O otimismo por parte do Novo Banco e do Fundo de Resolução durante esta última semana manteve-se em alta. Mas apesar da confiança no sucesso da operação ninguém se atreve a fazer prognósticos. A recompra de dívida subordinada do Novo Banco relativa a 36 séries terá de gerar uma folga de capital na casa dos €500 milhões e oficialmente só 37% do objetivo do ex-BES foi atingido, como referiu o Expresso na última edição. Só estão garantidos €2,3 mil milhões, dos €8,3 mil milhões que estão nas 36 séries de obrigações subordinadas que foram a votos. Serão precisos €6,2 mil milhões para gerar a tal “almofada de capital” pelo que, diz fonte do mercado, “será sofrer até ao último dia”.

Até lá, os detentores de dívida subordinada fazem contas à oferta comercial do banco liderado por António Ramalho. Os que podem recuperar as perdas de valor nesta venda são aqueles que têm dívida a um prazo mais curto. A oferta comercial do Novo Banco implica perdas entre 11% e 30% consoante a maturidade dos títulos, havendo maiores perdas para as maturidades mais longas. A recompra abrange obrigações subordinadas com vencimento entre 2019 e 2052. Os obrigacionistas com dívida a prazos mais curtos — até 2022 — podem vender os títulos e deixar o dinheiro num depósito a prazo (imobilizado entre três a cinco anos, consoante os casos) no Novo Banco e receber juros entre 3% e 6,5%. Em alguns casos podem recuperar o corte que implicou vender antes do prazo.

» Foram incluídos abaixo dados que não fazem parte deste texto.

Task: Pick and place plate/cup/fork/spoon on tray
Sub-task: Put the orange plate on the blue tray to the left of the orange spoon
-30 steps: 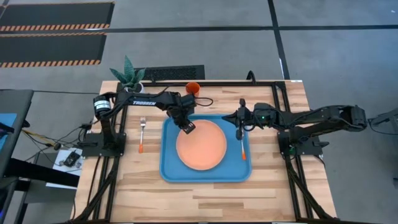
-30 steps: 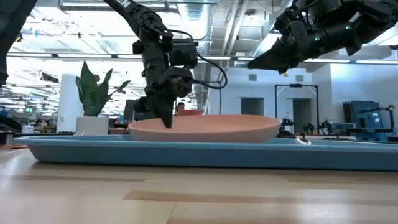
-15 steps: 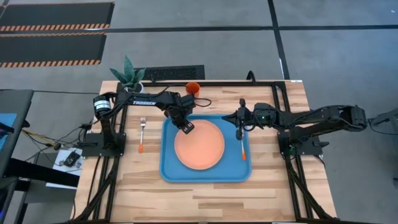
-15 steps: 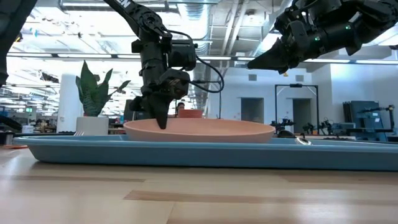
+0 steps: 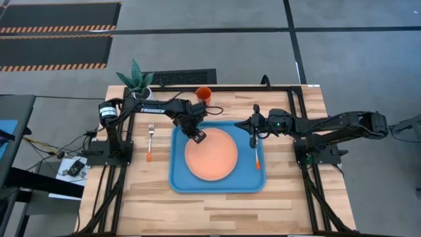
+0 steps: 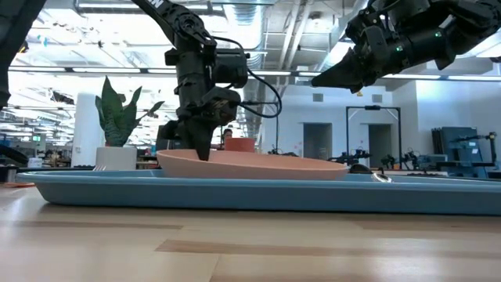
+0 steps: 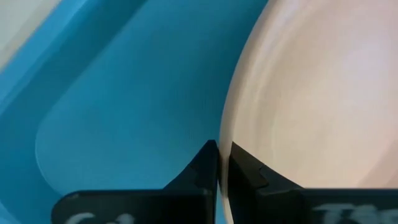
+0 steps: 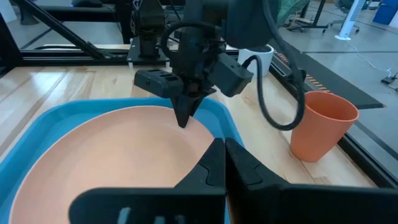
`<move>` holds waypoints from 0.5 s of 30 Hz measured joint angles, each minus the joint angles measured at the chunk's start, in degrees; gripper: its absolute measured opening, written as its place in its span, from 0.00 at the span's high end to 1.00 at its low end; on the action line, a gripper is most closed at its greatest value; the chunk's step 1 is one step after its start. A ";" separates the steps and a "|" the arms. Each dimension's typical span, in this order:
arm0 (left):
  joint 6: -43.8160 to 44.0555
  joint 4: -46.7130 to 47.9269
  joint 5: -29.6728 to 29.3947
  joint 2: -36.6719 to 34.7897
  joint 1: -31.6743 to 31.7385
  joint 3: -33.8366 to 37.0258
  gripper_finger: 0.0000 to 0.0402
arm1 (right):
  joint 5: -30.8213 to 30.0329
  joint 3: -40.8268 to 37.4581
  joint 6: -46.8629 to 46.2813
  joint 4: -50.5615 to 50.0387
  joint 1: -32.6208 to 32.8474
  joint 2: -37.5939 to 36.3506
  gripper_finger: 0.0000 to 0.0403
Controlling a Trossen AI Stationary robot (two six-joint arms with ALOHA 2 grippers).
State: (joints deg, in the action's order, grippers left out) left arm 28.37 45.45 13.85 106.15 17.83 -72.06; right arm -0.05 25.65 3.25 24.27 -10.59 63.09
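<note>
The salmon plate (image 5: 212,155) lies in the light-blue tray (image 5: 179,185), tilted in the low view (image 6: 258,163) with its left side raised. My left gripper (image 5: 197,136) is shut on the plate's far-left rim. My right gripper (image 5: 253,133) hangs shut and empty above the tray's right part, over the spoon (image 5: 257,157), which lies on the tray floor right of the plate. The fork (image 5: 150,141) lies on the table left of the tray. The orange cup (image 5: 204,93) stands upright beyond the tray's far edge. My left gripper pinches the plate's rim (image 7: 223,134) at its far-left side between its two fingers, one over the plate's upper face and one outside the rim. The fingers (image 6: 202,147) point down from above. That side of the plate is raised; the opposite rim (image 6: 340,167) rests on the tray.
A white pot with a spiky green plant (image 5: 136,80) stands at the table's far-left corner. Black frame rails (image 5: 309,178) run along both table sides. Bare wood lies near the front edge (image 5: 217,210).
My left gripper has drawn the plate a little toward the table's left, then lifted the rim it holds. The plate, level a second ago, now tilts with its left side up and its right side on the tray.
</note>
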 joint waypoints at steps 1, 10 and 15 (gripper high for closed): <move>-0.01 0.04 -0.20 0.00 -0.17 0.27 0.99 | 0.00 0.02 0.00 0.00 0.00 0.00 0.98; 1.90 -2.63 0.00 -0.04 -0.35 3.04 0.99 | 0.00 0.04 0.24 -0.09 0.00 0.00 0.98; 2.35 -2.99 0.25 -0.07 -0.45 3.07 0.99 | 0.00 0.04 0.26 -0.13 0.00 0.00 0.98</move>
State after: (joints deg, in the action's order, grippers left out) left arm 30.72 42.46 14.10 106.08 17.38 -68.99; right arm -0.05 25.69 3.51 24.14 -10.59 63.09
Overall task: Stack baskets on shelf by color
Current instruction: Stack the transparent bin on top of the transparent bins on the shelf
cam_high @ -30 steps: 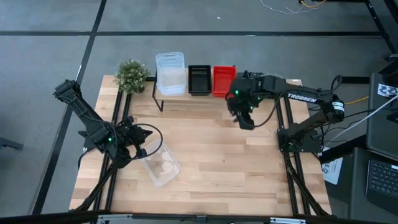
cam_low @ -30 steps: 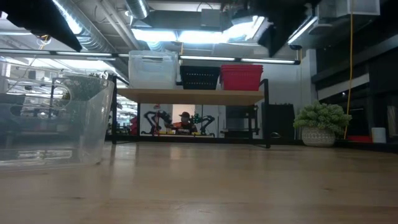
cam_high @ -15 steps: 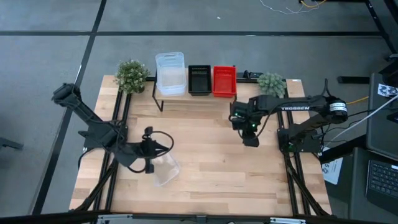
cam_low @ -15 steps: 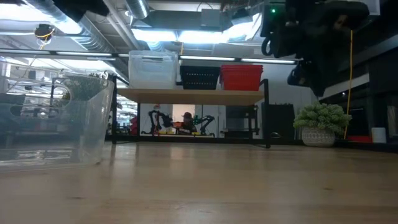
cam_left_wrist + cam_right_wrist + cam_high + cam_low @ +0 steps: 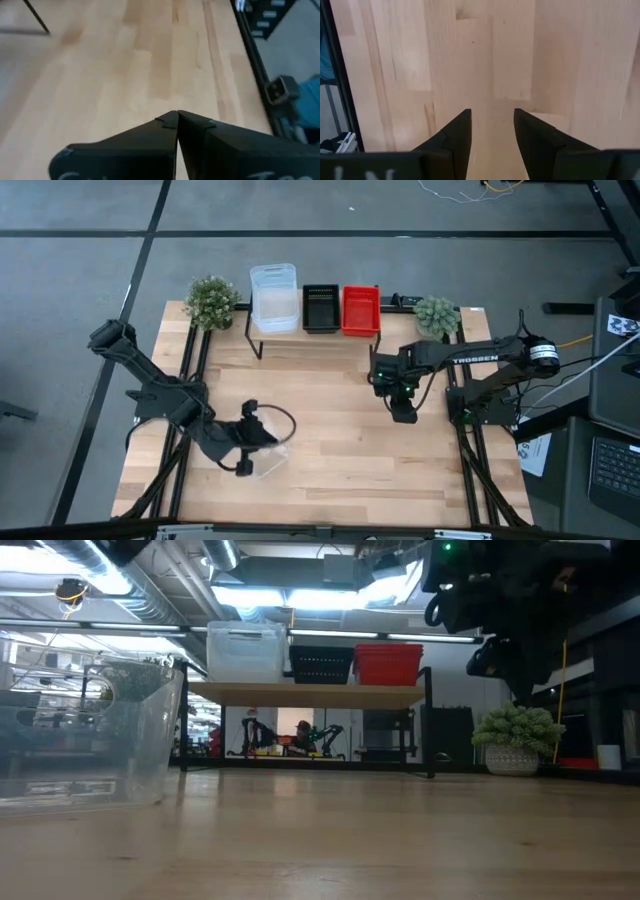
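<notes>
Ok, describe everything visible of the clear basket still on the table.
The clear basket is a translucent, smooth-walled plastic bin, apparently empty. It sits on the wooden tabletop near the front left, turned at an angle to the table's edges. The left gripper, shut, is over it from above; contact cannot be confirmed.

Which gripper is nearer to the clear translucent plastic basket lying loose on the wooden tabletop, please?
The left. The left gripper hangs right over the clear translucent plastic basket, fingers shut. The right gripper hovers well off toward the table's right side, fingers open.
</notes>
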Controlling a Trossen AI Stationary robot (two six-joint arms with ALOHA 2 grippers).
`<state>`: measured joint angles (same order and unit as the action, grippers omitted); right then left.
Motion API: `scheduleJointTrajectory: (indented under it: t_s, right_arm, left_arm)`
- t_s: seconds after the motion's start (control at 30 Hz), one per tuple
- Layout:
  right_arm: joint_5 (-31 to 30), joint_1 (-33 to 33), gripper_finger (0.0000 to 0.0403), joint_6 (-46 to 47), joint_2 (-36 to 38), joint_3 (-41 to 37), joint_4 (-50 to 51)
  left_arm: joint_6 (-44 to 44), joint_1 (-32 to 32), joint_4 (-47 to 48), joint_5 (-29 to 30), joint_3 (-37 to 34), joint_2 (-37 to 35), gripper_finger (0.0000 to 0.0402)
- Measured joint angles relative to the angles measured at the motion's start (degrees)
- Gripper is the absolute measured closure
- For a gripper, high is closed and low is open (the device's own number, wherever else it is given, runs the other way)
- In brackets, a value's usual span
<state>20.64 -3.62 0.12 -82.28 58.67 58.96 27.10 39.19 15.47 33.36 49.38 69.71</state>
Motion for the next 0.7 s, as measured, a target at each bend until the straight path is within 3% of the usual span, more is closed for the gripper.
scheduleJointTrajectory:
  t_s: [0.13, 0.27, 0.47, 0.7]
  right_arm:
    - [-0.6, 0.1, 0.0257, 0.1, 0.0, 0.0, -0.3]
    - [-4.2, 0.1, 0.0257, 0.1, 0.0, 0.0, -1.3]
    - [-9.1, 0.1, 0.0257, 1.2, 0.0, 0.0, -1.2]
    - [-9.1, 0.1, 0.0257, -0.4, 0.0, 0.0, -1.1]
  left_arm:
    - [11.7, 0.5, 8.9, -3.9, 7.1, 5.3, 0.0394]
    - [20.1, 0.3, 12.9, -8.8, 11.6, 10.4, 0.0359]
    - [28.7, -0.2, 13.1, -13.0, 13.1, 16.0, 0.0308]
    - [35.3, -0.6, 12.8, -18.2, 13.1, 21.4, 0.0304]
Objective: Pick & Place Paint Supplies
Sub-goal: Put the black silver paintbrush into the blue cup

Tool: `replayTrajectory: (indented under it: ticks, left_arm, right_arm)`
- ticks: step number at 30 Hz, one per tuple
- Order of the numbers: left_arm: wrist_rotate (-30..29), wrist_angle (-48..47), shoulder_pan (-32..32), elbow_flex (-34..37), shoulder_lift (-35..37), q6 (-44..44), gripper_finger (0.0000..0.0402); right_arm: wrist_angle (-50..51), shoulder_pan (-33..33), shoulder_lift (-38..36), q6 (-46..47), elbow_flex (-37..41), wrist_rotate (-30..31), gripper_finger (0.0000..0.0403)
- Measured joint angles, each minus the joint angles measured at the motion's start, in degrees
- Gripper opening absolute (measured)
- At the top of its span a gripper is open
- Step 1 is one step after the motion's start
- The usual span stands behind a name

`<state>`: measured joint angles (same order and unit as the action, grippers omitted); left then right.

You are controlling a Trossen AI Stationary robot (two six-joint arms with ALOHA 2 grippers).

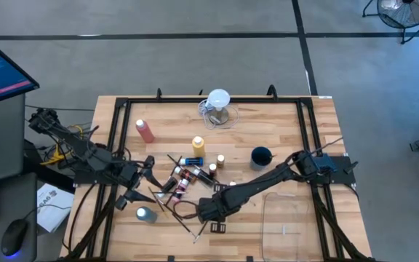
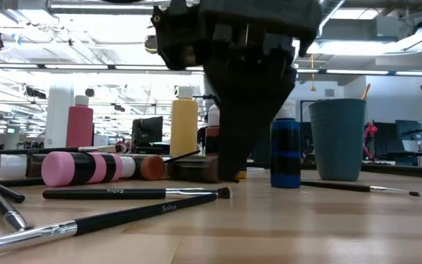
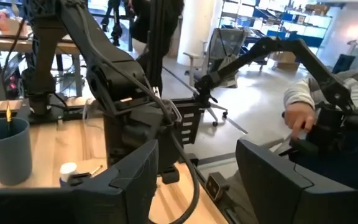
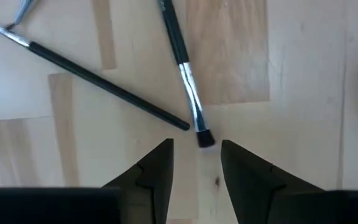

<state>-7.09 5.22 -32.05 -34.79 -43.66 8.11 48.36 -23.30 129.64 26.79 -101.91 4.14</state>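
Note:
Thin dark paintbrushes (image 2: 134, 193) lie flat on the wooden table near its front. My right gripper (image 4: 196, 152) points down over them, open, just above the tabletop. The bristle head of one brush (image 4: 204, 138) lies just ahead of the gap between its fingers, untouched. In the high view this gripper (image 1: 205, 212) stands beside a cluster of small paint bottles (image 1: 188, 175) lying on their sides. Yellow (image 1: 198, 145) and pink (image 1: 145, 131) squeeze bottles stand upright farther back. My left gripper (image 3: 197, 180) waits open and level at the table's left (image 1: 142, 180).
A blue-grey cup (image 1: 261, 156) holding a brush stands right of the bottles, with a blue bottle (image 2: 285, 152) beside it. A clear jug with a white top (image 1: 218, 105) stands at the far edge, a clear bin (image 1: 286, 215) at the near right. A person's hand (image 3: 297, 118) shows beyond the table.

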Motion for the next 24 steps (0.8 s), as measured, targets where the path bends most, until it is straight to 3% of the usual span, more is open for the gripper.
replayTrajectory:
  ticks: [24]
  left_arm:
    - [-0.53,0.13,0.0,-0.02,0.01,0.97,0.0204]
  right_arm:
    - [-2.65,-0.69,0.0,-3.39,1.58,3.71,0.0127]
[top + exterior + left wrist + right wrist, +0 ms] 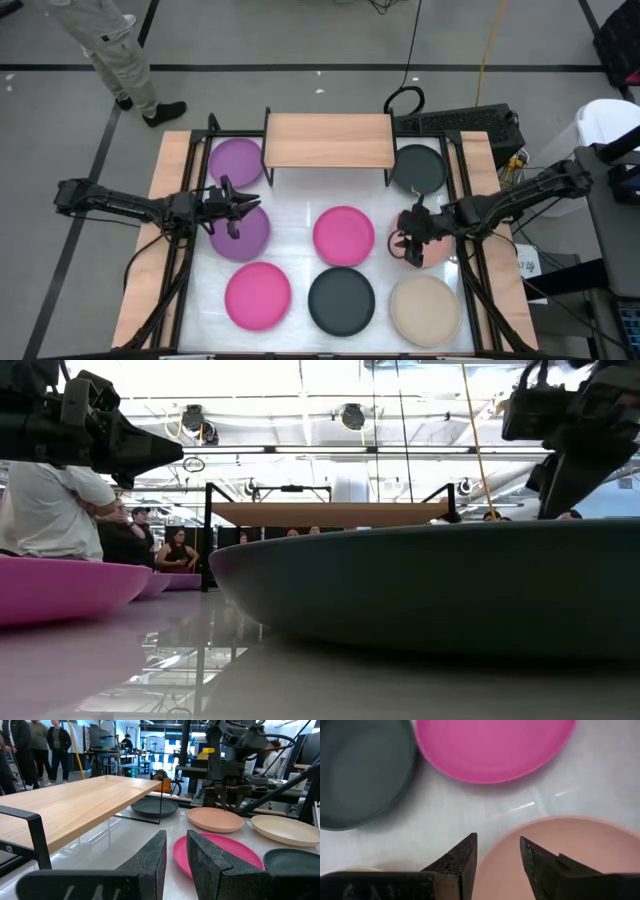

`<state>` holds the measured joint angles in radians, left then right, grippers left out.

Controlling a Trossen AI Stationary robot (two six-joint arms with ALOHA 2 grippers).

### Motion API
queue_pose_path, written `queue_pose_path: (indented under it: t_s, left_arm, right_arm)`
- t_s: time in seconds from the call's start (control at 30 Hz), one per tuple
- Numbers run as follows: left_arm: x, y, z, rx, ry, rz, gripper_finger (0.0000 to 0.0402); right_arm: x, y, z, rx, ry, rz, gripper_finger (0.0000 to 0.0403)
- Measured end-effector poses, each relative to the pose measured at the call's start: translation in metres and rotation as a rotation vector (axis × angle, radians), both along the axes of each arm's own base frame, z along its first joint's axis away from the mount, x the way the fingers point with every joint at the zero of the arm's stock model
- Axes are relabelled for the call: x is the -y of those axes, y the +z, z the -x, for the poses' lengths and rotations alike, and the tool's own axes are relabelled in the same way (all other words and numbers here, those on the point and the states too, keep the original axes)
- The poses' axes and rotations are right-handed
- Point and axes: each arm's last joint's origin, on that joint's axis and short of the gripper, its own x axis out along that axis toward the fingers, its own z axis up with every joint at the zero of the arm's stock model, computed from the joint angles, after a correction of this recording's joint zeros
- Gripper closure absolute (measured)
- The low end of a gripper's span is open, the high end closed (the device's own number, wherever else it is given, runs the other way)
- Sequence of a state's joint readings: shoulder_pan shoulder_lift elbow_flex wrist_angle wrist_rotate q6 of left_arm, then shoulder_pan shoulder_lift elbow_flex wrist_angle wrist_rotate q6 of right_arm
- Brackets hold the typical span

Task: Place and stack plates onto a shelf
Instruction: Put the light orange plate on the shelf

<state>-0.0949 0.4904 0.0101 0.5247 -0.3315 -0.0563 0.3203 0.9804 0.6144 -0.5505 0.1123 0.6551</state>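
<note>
Plates lie spread across the table, none on the shelf (328, 140) yet, so stacking looks barely begun. Going left to right in the high view: a purple plate (236, 160) sits beside the shelf's left legs, and the second purple plate (243, 232) lies just in front of it, with the left gripper (234, 211) hovering over its rim; its fingers (150, 857) stand a narrow gap apart with nothing between them, likely lined up to take that rim. Below it lies a pink plate (258, 295), then another pink plate (344, 235) at the table's middle with a black plate (341, 300) in front. The right gripper (412, 243) hangs over the salmon plate (432, 250), its fingers (459, 860) parted and straddling the rim but not closed on it, probably ready to pinch the edge for a lift. A second black plate (418, 167) rests beside the shelf's right legs, and the beige plate (425, 310) lies at the front right.
</note>
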Motion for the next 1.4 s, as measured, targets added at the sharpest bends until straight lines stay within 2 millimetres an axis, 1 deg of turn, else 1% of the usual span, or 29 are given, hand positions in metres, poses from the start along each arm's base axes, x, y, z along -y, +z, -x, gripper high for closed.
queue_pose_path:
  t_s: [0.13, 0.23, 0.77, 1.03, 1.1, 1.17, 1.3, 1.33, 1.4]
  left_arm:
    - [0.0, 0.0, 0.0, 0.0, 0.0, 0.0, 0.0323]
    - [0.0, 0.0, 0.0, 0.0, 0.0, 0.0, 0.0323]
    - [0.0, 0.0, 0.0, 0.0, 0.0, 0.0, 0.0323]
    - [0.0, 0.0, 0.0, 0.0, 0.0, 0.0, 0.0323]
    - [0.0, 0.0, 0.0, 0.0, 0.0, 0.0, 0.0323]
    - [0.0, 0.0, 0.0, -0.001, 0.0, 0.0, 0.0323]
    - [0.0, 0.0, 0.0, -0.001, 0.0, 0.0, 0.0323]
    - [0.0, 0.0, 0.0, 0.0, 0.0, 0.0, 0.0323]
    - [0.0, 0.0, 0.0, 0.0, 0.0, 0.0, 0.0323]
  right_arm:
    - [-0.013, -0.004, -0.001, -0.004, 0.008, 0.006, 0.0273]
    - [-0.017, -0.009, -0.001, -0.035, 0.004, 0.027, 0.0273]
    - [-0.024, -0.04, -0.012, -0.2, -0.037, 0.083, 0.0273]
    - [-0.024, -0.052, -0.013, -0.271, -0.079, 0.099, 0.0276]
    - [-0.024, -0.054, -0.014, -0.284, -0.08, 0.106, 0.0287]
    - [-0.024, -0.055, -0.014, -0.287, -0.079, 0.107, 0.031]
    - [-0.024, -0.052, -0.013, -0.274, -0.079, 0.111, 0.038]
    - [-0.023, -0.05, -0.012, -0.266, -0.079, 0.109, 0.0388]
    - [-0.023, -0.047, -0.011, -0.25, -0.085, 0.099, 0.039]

Para os que têm maturidades mais longas, a perda é maior e os juros pelo depósito oferecido menor — cerca de 1%.

O grupo de grandes credores como a Pimco e a Blackrock são detentores de mais de 30% da dívida subordinada e muitos destes foram afetados em 2015 quando o Banco de Portugal decidiu transferir do Novo Banco para o BES ‘mau’ €2,2 mil milhões de obrigações para reduzir a responsabilidade com dívida do Novo Banco e, através dessa decisão, evitar injetar mais dinheiro no ex-BES. O que pode justificar, em parte, a resistência de alguns em vender novamente com perdas dívida para atender às mesmas condições: reforçar o capital do banco antes da sua venda. Desde então que corre nos tribunais processo contra esta medida que para estes investidores foi discriminatória e ilegal.